Clear diagnostic criteria there is no diagnosis. The diagnosis is initially made mainly on the basis of complaints, medical history (identifying risk factors, the presence chronic diseases, traumatic brain injuries, etc.), neurological examination data. The neurological status may include reflexes of oral automatism, anisoreflexia, the presence of pathological reflexes, and coordination disorders.

For differential diagnosis It is important to conduct a neuroimaging study (MRI, MSCT of the brain) to exclude oncological lesions of the brain, determine the size of the defect after injury, etc., duplex scanning of the vessels of the neck and head, and electroencephalographic studies.

Dizziness with encephalopathy of combined origin

Dizziness with encephalopathy can usually be non-systemic in nature and is expressed more in the form of feelings of instability and weakness.

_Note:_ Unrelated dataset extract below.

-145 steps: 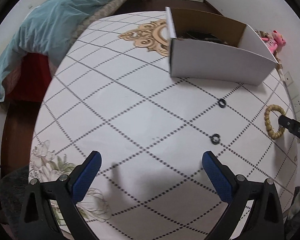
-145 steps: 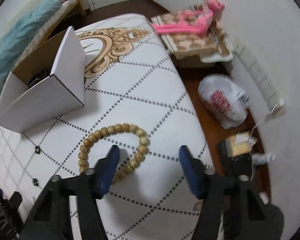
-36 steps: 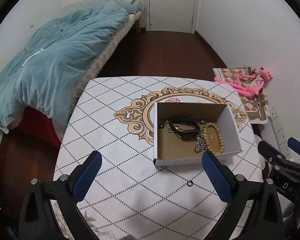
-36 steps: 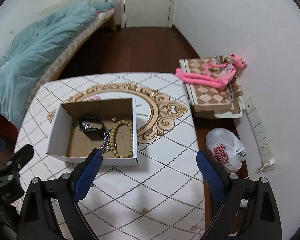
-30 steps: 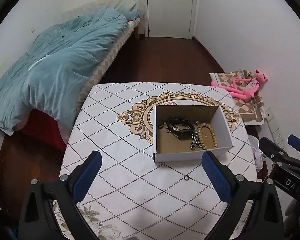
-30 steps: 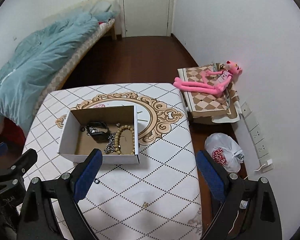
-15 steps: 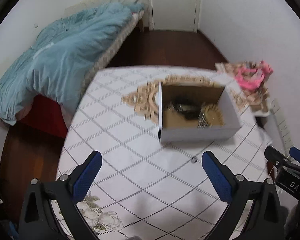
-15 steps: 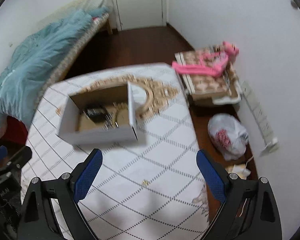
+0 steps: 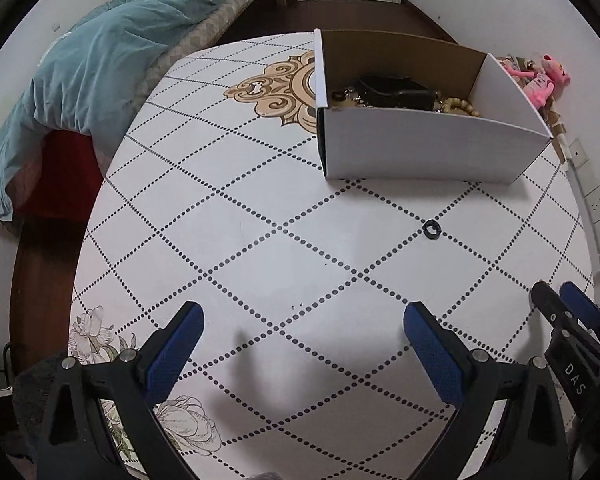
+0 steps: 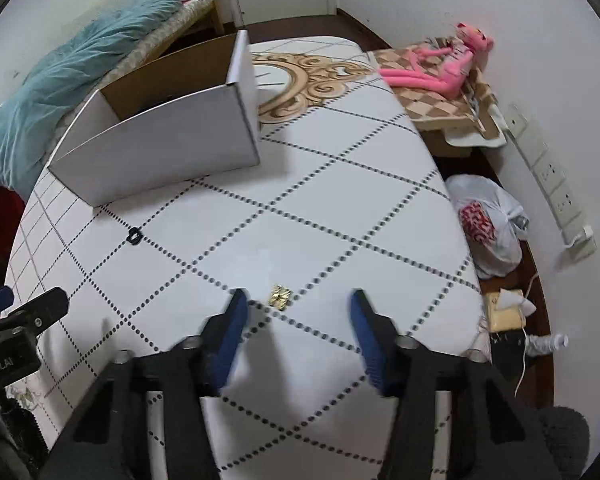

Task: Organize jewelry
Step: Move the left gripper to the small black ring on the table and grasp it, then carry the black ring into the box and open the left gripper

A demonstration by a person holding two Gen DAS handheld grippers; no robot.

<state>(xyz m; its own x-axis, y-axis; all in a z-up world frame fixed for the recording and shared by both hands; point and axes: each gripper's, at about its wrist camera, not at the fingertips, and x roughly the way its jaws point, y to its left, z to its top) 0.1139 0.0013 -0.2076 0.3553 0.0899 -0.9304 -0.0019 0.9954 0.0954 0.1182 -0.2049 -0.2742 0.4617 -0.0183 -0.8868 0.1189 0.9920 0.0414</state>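
White table (image 10: 360, 200), box (image 10: 160, 148) at the back.
Gold clip (image 10: 281, 295) lies just ahead of the right gripper (image 10: 296, 312), fingers apart. Black ring (image 9: 431, 229) lies well ahead of the left gripper (image 9: 300, 332), also apart.

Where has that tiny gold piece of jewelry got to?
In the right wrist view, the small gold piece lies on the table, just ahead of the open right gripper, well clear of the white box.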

The time of occurrence and provoking factors can be very diverse. There are no clear diagnostic criteria of this syndrome, often dizziness with this disease is completely psychogenic in nature.

Objectification of the presence of dizziness due to pathological processes is complex process. The most important symptoms The procedures tested for dizziness are fairly routine (but no less important) procedures: conducting cordinatory tests, identifying instability, and gait disturbances.

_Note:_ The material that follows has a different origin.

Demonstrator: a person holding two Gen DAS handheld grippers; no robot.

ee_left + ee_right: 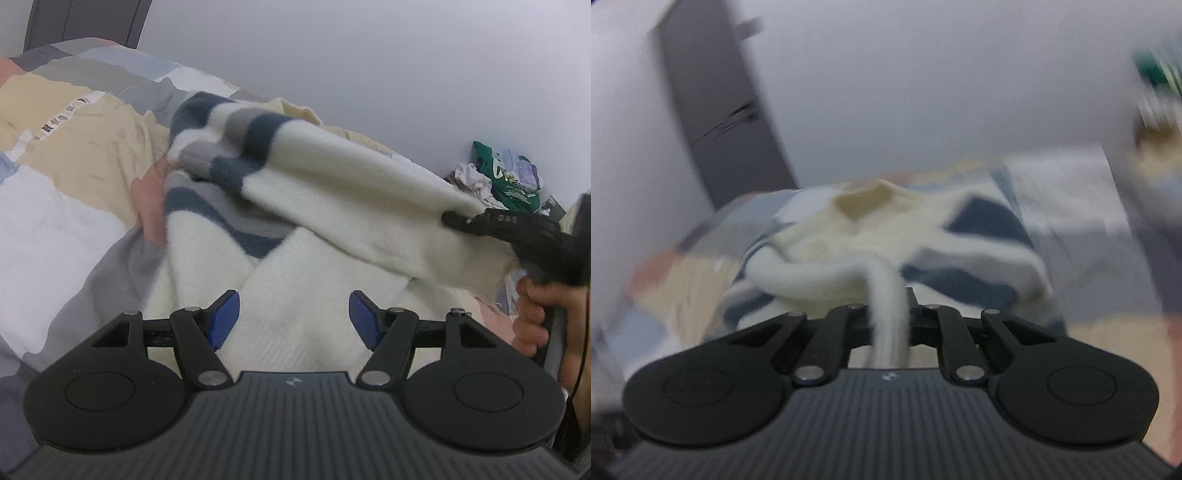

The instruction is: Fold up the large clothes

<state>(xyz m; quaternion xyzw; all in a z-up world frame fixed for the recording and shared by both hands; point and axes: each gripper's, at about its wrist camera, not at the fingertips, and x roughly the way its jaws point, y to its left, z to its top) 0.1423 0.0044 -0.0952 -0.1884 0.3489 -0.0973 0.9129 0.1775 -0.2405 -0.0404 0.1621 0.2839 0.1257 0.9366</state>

Treatment of encephalopathy of combined origin

Therapy for encephalopathy of combined origin should be directed, first of all. To eliminate factors leading to brain damage, if possible. It is necessary to correct blood sugar levels, normalize cholesterol metabolism, correct changes blood pressure. This part represents basic therapy and is also often equally important symptomatic therapy, which is selected taking into account the existing manifestations, as well as individual characteristics each person.

For cognitive deficits, nootropic drugs are used (Pronoran, Gingko preparations and others). In the presence of symptomatic epilepsy, adequate anticonvulsant therapy is used. For headaches, it makes sense to use courses of “vascular” or neuroprotective drugs. It is important to conduct rational psychotherapeutic conversations in which it is necessary to explain the causes of the disease, as well as available methods correction of disorders with the elimination of modifiable risk factors.

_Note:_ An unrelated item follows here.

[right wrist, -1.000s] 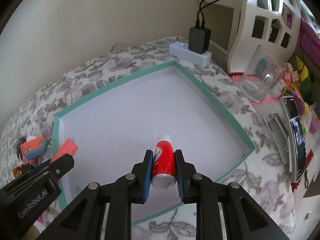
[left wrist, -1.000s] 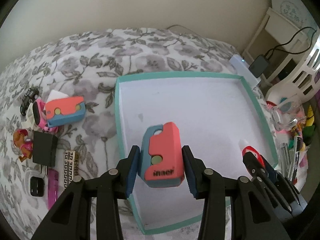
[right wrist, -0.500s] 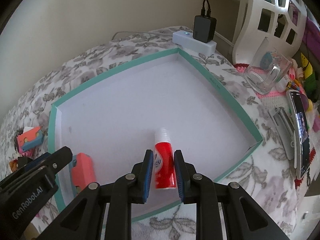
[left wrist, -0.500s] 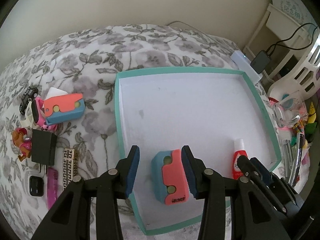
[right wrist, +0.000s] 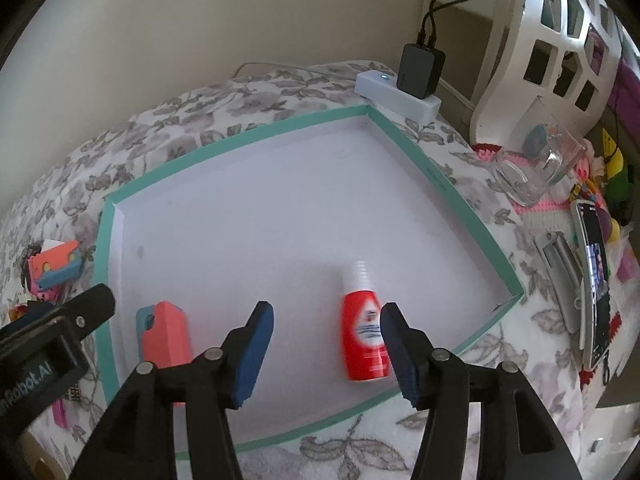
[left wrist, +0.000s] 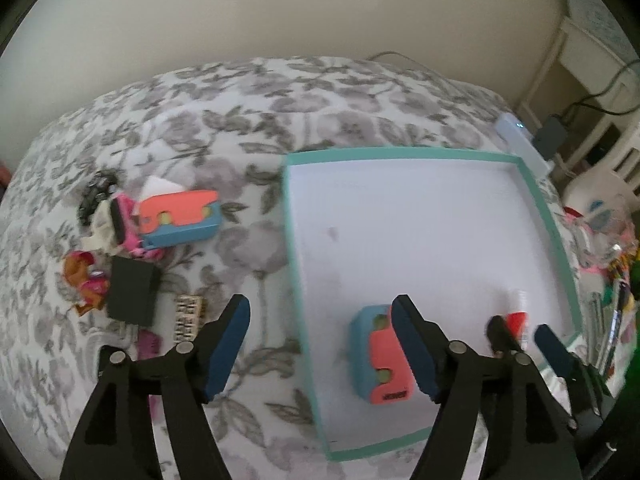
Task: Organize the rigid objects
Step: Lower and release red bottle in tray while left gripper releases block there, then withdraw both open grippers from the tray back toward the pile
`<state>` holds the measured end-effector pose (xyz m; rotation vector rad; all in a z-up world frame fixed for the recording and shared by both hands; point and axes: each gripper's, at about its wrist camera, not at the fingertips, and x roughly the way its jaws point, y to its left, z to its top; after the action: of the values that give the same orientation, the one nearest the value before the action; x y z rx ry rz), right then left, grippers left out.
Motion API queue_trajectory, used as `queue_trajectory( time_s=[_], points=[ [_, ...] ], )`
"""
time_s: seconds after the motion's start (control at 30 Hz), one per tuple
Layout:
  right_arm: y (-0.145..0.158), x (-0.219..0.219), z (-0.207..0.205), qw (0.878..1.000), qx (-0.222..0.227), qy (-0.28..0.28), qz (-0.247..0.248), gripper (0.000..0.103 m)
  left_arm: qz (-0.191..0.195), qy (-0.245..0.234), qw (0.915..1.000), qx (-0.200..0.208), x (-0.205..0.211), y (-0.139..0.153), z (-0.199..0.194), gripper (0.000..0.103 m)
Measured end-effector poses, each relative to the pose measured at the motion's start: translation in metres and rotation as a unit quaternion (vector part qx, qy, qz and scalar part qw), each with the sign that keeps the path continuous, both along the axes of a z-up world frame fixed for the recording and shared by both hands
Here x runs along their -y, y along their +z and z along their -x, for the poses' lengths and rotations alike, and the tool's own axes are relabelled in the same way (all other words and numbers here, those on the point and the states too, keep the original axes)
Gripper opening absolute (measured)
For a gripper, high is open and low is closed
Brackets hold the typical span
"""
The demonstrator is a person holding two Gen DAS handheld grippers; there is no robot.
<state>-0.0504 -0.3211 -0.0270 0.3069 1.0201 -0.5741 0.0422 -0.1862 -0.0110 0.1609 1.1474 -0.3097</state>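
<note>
The coral-and-blue block lies flat on the white floor of the teal-rimmed tray, near the tray's near-left corner, just inside its left wall. My left gripper hangs over it with its jaws spread wide; they have just been opening, and the block rests by the inner face of the right finger, with the left finger out over the floral bedspread beyond the tray's left rim. No pad presses on the block.

The red bottle with the white cap lies on its side on the tray floor towards the near-right corner, cap pointing to the far wall. My right gripper is parted too, its jaws having just been opening; the bottle sits against the inside of the right finger, with clear floor between it and the left finger.

On the bedspread left of the tray a second coral-and-blue block lies among small clutter, with a black box just nearer than it. Beyond the tray's far-right corner a white power strip carries a black adapter. Off the right edge lie a clear glass and a phone.
</note>
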Motion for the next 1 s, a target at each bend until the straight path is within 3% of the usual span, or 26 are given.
queue_trajectory(
  time_s=[0.13,0.37,0.43,0.57,1.0],
  points=[
    [0.000,-0.003,-0.002,1.000,-0.003,0.006,0.008,0.067,-0.021,0.028,0.9994,0.000,-0.012,-0.004,-0.005,0.086],
    [-0.003,-0.006,-0.004,1.000,-0.001,0.017,0.010,0.082,-0.051,0.067,0.9964,-0.010,-0.028,-0.016,-0.013,0.089],
    [-0.003,-0.008,-0.005,1.000,0.000,0.021,0.011,0.088,-0.052,0.072,0.9959,-0.016,-0.032,-0.019,-0.014,0.099],
    [-0.003,-0.011,-0.007,0.999,0.005,0.031,0.007,0.103,-0.050,0.081,0.9952,-0.023,-0.037,-0.021,-0.017,0.100],
    [0.014,-0.020,-0.008,0.997,0.059,0.049,0.000,0.103,-0.048,0.115,0.9921,-0.017,-0.071,-0.001,-0.028,0.100]
  ],
)
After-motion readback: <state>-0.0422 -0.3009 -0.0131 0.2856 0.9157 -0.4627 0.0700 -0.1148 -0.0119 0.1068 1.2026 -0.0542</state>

It makes sense to carry out a course of treatment of encephalopathy of combined genesis in an outpatient setting, because need for injectable drugs usually absent and requires long-term correction of risk factors and patient education the right image life.

Video material by the author

Therapy of dizziness in encephalopathy of combined origin

Treatment of dizziness in encephalopathies of combined origin is sometimes a difficult task. Classically used drugs (,), vinpocetine (), gingko biloba (,). The effectiveness of each of them is a matter of long-term analysis, because there is no drug that is ideal in any case of dizziness. Non-drug methods are also very important, in particular.

Dizziness associated with encephalopathy is usually quite well corrected, although regular repeat courses treatment.

Encephalopathy in children is a group of non-inflammatory diseases of the nervous system. In fact, any encephalopathy is a diffuse disorder of the brain, as a result of which its blood supply is disrupted, the number of nerve cells and their destruction is observed. These disorders may have different signs and symptoms, so it is worth considering the most well-known groups of diseases that carry common name"encephalopathy".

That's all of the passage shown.